Darwin's 'On The Origin Of Species' sells for £103,000 at auction on 150th anniversary of publication

A first edition of Charles Darwin's 'On the Origin of Species' was auctioned off for £103,000 today  - the 150th anniversary of its original publication.

The copy had been kept in a toilet bookcase for years and was bought by the family of the current owners for 'a few shillings' in the late 1960s or early 1970s.

The family only recognised that they owned such a valuable edition when they recognised a picture of the spine of another first edition at a Darwin exhibition.

Christies who conducted the auction had estimated it would sell for between £40,000 and £60,000.

charles darwin
Rachel Perkins of the Natural History Museum, holds a copy of Charles Darwin's book, 'The Origin Of The Species'. A copy was sold at auction today for £103,000

charles darwin
Darwin's work continues to court controversy. He was born 200 years ago on February 12

Despite its publication a century and a half ago, Darwin's 'On The Origin Of Species' still fuels clashes between scientists convinced of its truth and critics who reject its view of life without a creator.

This year has been termed 'Darwin Year' because February 12 was the 200th anniversary of the British naturalist's birth.
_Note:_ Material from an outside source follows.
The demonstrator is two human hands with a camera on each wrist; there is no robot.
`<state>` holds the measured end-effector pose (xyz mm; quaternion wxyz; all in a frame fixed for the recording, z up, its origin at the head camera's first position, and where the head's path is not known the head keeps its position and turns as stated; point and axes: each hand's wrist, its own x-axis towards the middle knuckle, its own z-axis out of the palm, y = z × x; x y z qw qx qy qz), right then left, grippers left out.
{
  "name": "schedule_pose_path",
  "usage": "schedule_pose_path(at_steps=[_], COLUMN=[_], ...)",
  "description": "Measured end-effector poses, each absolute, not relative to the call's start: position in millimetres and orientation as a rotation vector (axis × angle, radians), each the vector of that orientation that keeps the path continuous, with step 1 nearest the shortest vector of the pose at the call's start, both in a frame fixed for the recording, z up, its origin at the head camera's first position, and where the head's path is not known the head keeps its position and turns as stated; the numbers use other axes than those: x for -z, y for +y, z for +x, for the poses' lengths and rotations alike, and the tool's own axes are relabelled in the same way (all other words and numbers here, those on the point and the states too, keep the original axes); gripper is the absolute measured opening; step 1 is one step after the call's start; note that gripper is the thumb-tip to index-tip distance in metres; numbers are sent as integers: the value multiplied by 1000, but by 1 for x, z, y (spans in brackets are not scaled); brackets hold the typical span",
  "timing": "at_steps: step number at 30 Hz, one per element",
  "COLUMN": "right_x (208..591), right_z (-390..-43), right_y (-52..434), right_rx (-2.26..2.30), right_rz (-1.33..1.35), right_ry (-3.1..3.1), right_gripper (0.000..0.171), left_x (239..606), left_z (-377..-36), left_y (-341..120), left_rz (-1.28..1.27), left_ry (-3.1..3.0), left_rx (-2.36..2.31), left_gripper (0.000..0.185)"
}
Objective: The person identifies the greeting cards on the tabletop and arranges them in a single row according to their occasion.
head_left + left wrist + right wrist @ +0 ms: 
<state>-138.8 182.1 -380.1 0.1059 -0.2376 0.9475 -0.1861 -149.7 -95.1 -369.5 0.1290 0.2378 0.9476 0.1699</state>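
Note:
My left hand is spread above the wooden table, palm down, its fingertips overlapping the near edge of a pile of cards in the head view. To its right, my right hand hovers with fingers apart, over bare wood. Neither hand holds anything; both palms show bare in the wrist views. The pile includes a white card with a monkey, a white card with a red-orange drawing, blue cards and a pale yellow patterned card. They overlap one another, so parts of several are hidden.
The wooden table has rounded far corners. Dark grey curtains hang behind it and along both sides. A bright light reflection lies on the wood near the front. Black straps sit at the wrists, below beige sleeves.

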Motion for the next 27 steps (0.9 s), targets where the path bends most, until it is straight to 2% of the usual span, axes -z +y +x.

However today is the 150th anniversary of his book and there have been a flood of books, articles and conferences debating his theory of evolution.

While many covered well-trodden ground, some have taken new paths.

But no consensus is in sight, probably because Darwinian evolution is both a powerful scientific theory describing how life forms develop through natural selection and a basis for philosophies and social

views that often include atheism.

'People are encountering and rejecting evolution not so much as a science but as a philosophy,' said Nick Spencer, director of studies at the public theology think-tank Theos in London.

'Today's most eloquent Darwinians often associate evolution with atheism ... amorality (and) the idea there is no design or purpose in the universe.'

He said many people had embraced anti-evolution views in the United States and Britain in recent decades 'not so much because they are rejecting evolution as a science, although that is often how that sentiment is articulated, but because they're rejecting it as a philosophy about life'.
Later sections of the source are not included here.